Saturday, 11 October 2025

Praise the LORD. I will extol the LORD with all my heart in the council of the upright and in the assembly. – Psalm 111:1

Today's Scripture Reading (October 11, 2025): Psalm 111 & 112

I believe that everything that I have belongs to God. Everything that we have originated from him. He might ask for a tithe (10%) to be given back to him, but he gave us everything that we have, so everything belongs to him; even the portion I keep beyond the tithe. I get that we struggle with that thought. However, it is not just our finances that belong to God; everything we know or think also belongs to Him. Many of our beliefs are so deeply ingrained that we think this is the only way to believe, and that what we believe must be what God believes. As a result, we don’t give these beliefs a second thought.

However, that is not always true. Galileo Galilei (1564-1642) championed the concept of Copernican Heliocentrism.
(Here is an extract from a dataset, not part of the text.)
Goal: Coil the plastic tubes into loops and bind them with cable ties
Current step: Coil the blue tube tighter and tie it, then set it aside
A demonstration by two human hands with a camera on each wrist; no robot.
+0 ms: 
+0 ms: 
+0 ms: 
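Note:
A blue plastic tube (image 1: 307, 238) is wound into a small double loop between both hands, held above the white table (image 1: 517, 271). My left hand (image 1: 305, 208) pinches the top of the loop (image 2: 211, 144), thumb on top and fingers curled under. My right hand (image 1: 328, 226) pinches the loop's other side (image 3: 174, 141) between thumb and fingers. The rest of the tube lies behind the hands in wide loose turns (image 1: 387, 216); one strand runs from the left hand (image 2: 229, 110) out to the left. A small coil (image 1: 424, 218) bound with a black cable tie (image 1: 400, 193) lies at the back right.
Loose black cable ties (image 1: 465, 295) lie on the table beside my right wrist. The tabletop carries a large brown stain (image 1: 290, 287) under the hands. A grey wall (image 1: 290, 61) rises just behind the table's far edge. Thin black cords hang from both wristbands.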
You want to impress someone, fit that term in your conversation. Copernican Heliocentrism simply means that Galileo believed the Earth revolves daily and orbits the Sun. The Catholic Church disagreed. It was obvious. The Bible said so in several places and one of those places is 1 Chronicles 16:30. “Tremble before him, all the earth! The world is firmly established; it cannot be moved” (1 Chronicles 16:30). The Earth cannot be moved, so it is obvious that it neither spins to produce night and day nor does it revolve around the Sun resulting in our seasons. When the Bible says the Earth cannot be moved, God means it cannot be moved. And so, Pope Paul V ordered an investigation of Galileo. In 1616, Pope Paul V met with Galileo and ordered him not to teach any form of Copernican Heliocentrism in the future. And it seemed that once again, faith and science were at odds with each other. Part of the problem was that the Bible spoke with the level of knowledge of the original audience, and we can’t read back into it with what we have come to know.
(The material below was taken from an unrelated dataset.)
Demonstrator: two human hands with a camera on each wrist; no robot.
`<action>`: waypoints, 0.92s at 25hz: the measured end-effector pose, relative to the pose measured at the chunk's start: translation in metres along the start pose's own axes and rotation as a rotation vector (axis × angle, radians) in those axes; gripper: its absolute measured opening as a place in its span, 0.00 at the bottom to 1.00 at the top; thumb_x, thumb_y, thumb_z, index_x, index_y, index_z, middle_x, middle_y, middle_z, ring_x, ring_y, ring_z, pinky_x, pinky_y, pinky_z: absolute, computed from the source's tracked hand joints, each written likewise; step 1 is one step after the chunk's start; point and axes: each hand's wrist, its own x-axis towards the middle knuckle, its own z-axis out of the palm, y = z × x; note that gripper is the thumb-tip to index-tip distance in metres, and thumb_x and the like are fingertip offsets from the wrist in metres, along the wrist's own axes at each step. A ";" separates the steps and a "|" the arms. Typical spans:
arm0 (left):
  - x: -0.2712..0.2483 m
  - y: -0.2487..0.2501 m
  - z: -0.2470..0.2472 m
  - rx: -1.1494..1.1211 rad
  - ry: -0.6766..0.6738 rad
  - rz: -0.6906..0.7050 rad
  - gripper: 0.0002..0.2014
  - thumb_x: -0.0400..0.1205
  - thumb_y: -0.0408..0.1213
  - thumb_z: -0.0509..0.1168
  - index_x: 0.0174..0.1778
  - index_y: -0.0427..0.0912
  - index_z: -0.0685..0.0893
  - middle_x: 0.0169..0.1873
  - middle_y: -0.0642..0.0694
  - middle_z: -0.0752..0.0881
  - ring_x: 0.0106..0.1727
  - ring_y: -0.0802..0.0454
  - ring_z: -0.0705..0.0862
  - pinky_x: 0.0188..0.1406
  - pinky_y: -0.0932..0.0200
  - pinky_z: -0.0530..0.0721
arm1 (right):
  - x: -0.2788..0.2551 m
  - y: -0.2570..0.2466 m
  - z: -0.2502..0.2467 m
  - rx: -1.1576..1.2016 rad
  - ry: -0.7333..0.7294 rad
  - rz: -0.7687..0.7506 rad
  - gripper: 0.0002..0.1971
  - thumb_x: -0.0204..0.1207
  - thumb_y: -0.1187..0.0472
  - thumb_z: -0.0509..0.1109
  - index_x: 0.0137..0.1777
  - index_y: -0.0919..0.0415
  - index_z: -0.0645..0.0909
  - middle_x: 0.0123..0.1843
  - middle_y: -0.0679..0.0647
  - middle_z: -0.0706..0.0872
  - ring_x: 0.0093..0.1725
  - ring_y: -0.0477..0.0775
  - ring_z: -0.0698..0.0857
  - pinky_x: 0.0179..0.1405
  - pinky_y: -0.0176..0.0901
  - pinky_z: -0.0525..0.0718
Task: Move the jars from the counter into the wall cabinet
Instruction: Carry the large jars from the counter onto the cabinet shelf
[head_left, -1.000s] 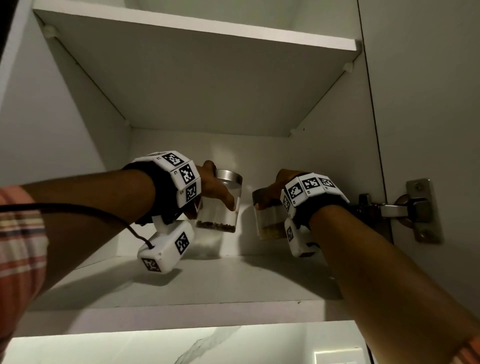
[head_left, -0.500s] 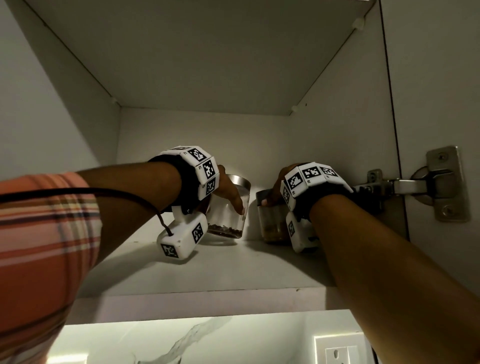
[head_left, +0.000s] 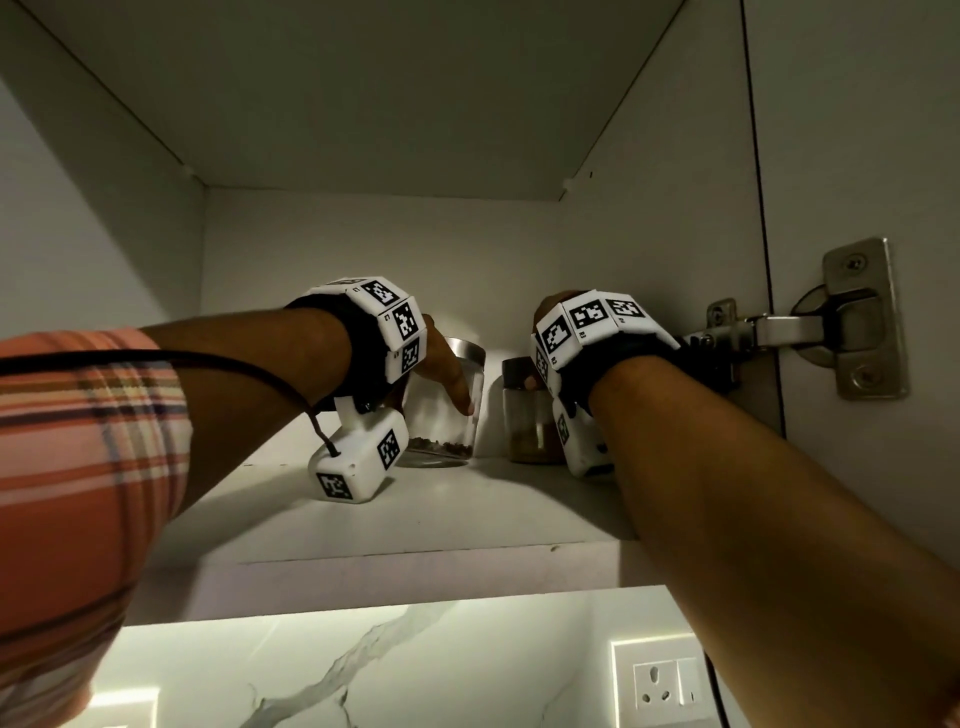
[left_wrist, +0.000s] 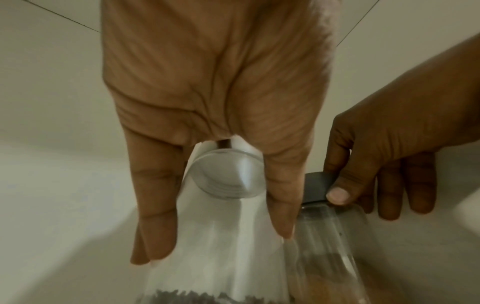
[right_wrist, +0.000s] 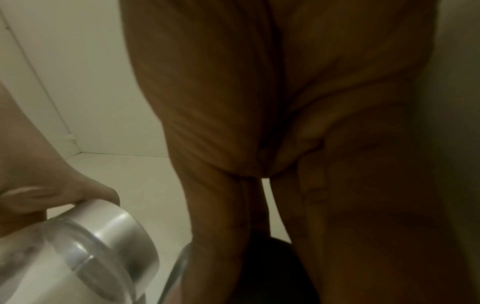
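Placement step, two jars at the back of the wall cabinet. Both jars stand upright on the lower shelf (head_left: 467, 525), close to the rear wall and just beside each other; whether their glass walls touch cannot be told.

Left hand (head_left: 441, 364) — holds the silver-lidded jar (head_left: 447, 410), which carries a thin layer of dark contents at its base. In the left wrist view the fingers (left_wrist: 153, 205) run down the far side of the glass and the thumb (left_wrist: 281, 195) down the near side, only lightly curled, so the jar body sits between them.

Right hand (left_wrist: 384, 160) — grips the dark-lidded jar (head_left: 524, 415), which holds a tan powder. Its thumb (left_wrist: 337, 193) presses on the dark lid (left_wrist: 315, 185) with the fingers wrapped round behind; the right wrist view is too dark to add detail.

Judged stage: both jars appear seated, so release is next. This calls for opening each hand and drawing it straight back, without knocking the neighbouring jar or the door hinge (head_left: 810, 327) beside the right wrist.
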 end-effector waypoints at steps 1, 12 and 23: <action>-0.004 0.001 0.001 -0.013 -0.003 0.006 0.50 0.59 0.38 0.84 0.74 0.39 0.65 0.55 0.26 0.81 0.49 0.28 0.86 0.51 0.35 0.85 | -0.005 0.000 -0.001 -0.017 0.031 -0.037 0.09 0.73 0.58 0.74 0.47 0.62 0.81 0.66 0.69 0.80 0.67 0.71 0.79 0.65 0.64 0.79; -0.020 0.002 -0.007 0.126 0.022 -0.019 0.40 0.69 0.56 0.74 0.70 0.33 0.70 0.45 0.35 0.88 0.55 0.39 0.87 0.59 0.47 0.82 | -0.017 -0.002 0.007 -0.073 0.158 -0.128 0.11 0.76 0.64 0.68 0.35 0.68 0.76 0.57 0.72 0.84 0.56 0.73 0.84 0.55 0.62 0.85; -0.027 0.016 0.000 0.339 0.044 0.056 0.31 0.78 0.53 0.67 0.68 0.31 0.75 0.34 0.41 0.81 0.53 0.45 0.82 0.54 0.56 0.78 | -0.020 0.005 -0.002 -0.030 0.109 -0.144 0.20 0.76 0.63 0.69 0.26 0.59 0.64 0.33 0.54 0.74 0.53 0.62 0.82 0.56 0.53 0.84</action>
However, the truth is that it appears the world is firmly established. We know, or perhaps I should say that most of us know, that the Earth spins on its axis as it orbits around the Sun. Yet, even with that knowledge, we talk about the Sun rising and setting; we know that isn’t true and that the Earth is really the one doing the moving. Chinese Philosopher Lao Tzu argued, “Give me a lever long enough and a fulcrum on which to place it, and I shall move the world” (Lao Tzu), but we understand that this is a bit of hyperbole. It might be true, but we would never have a lever long enough or a fulcrum in the proper position to move the world. Both Galileo and Chronicles describe the same world, but approach it from different directions. And there is no contradiction between one or the other.

Many years ago, during my youth pastor days, I had a conversation with the mother of one of my teens. Mom didn’t come to church, even though she had grown up in the church. And so, we were talking, and I wanted to know why she had left the church behind. She was honest with me. She said that she believed in evolution, and therefore, she couldn’t believe in Jesus. And my reaction was “Houston, we have a problem.” And so, I revealed to her that I have accepted the theory of evolution for decades, and I am a pastor. I believe that there is actually very little difference between evolution and creation. I think that evolution is simply the mechanism of creation, guided by God. Evolution suggests that we originated from the primordial muck, as amino acids combined to form simple one-celled organisms, and later, more complex animals. But how would you describe that process to people who had no idea what an amino acid was, and had never seen a one-celled organism? The best way that I can think of describing the process of evolution is that God formed you out of the dust. And placing God into the equation fixes the one problem that I have always had with evolution. The idea that in evolution, organisms become increasingly complex. The world that I know tends toward chaos, not complexity. You don’t tell your kid to forget about cleaning their room because it will clean itself if they leave it alone. But with God captaining the process, we can move from simplicity toward complexity.

We hold to our theories so tightly that sometimes we can’t see anything other than what we have always believed. And someone like me comes along and says, “Maybe we could see it this way,” and we are shocked. How could we think that? It was precisely what happened when our ancestors began to baptize adults. The church was holding onto the concept that the only proper, God-ordained Baptism was infant baptism. The idea of adult baptism didn’t make sense. However, we must hold lightly to what we believe and be able to praise God in all things, because it is all His. Everything we have and everything we believe is His. It is God that we worship, not our fragile beliefs. And sometimes God needs our permission to shake us out of even our long-held beliefs that do not belong to him.